This morning I went out the eastern door or my little Irish farmhouse to greet the day. The dawn had begun stretching her rosy fingers westward over a field of lush grasses in which twenty-five cows grazed contentedly. Even as I raced back inside for my phone, I knew it would be futile to “capture the shot” on my little device. But I took it anyway, which you can see below.

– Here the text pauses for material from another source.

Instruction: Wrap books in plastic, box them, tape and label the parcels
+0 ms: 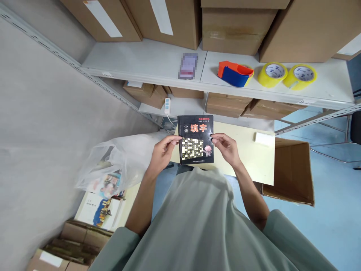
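Observation:
A black book (196,131) with orange Chinese characters and a crossword grid on its cover faces up in front of me. Its lower part reaches past the near edge of the pale table (248,150). My left hand (164,150) pinches the book's left edge between thumb and fingers. At the right edge, my right hand (227,147) has its thumb and fingertips closed on the cover's side. Whether the book rests on the table or is held just above it, I cannot tell.
A shelf ahead carries a tape dispenser (235,74), tape rolls (272,74) and cardboard boxes (237,32). A white box (264,139) lies on the table's right. An open carton (293,169) stands to the right. Left are a plastic bag (132,150) and books (97,210).

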The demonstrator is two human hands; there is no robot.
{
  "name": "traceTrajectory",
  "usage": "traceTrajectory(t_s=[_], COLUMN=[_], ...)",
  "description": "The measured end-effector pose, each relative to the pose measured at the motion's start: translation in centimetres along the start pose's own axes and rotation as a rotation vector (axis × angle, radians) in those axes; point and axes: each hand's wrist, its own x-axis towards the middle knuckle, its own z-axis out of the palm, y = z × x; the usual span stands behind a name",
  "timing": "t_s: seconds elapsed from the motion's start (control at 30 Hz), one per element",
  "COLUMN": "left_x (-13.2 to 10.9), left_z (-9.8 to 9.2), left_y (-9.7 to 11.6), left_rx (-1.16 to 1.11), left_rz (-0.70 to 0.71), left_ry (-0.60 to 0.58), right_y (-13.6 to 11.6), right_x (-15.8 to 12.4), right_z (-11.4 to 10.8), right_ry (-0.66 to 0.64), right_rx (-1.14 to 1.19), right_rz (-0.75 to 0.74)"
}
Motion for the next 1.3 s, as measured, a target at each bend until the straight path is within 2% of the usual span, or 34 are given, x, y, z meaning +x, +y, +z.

In a limited way, an earthly sunrise reflects the glory of what we imagine heaven to be. There are many reasons we think of heaven as brilliant and beauteous light. Those who undergo “near death” experiences testify to “a wondrous light,” and those who see apparitions of Our Lady describe a woman “clothed with the sun.” The magnificent colors of a sunrise, the precise textures a rising sun projects onto clouds, the warmth with which it clothes the earth, and the sun’s bursting over a dark horizon all portray infinite beauty, heart-warming goodness, and eternal truth. A good sunrise goes a long way to make one’s whole day beautiful and instill hope in one day seeing God’s undying day.
All of this I sought to capture on my cellphone this morning. But even if the phone gets the colors right, how can a two-dimensional image convey the breadth and width and height of all that surrounds a sunrise? What of the husky ravens calling to each other, or the twittering sparrows diving and climbing through the brightening air? And what of Mr. Fox, loping through tall grass, not bothered at all by towering cattle grazing through the green? What of the tussling grasses, and the warming breezes, and the woodsmoke curling from the neighbor’s chimney? What of my own wondrous gratitude for another day newly begun? We must go outside to rejoice in these graces. We must go outside of our own little digital worlds to find them.
Nevertheless, you have my little screenshot below. It’s a tiny image, but it is “sacramental,” a small thing pointing to a great thing. Even a pixilated image can help us see God, but we must not become pixilated ourselves. We must not be reduced to the technology we use. Our newest saint, Carlo Acutis, found much pleasure in video games, but he resolved to spend no more than one hour a week on them. He saw more of God’s great universe in fifteen years than most of us because he looked up much more than he looked down. That’s why we call him a saint, and that’s why his very healthy approach to digital technology is worth imitating.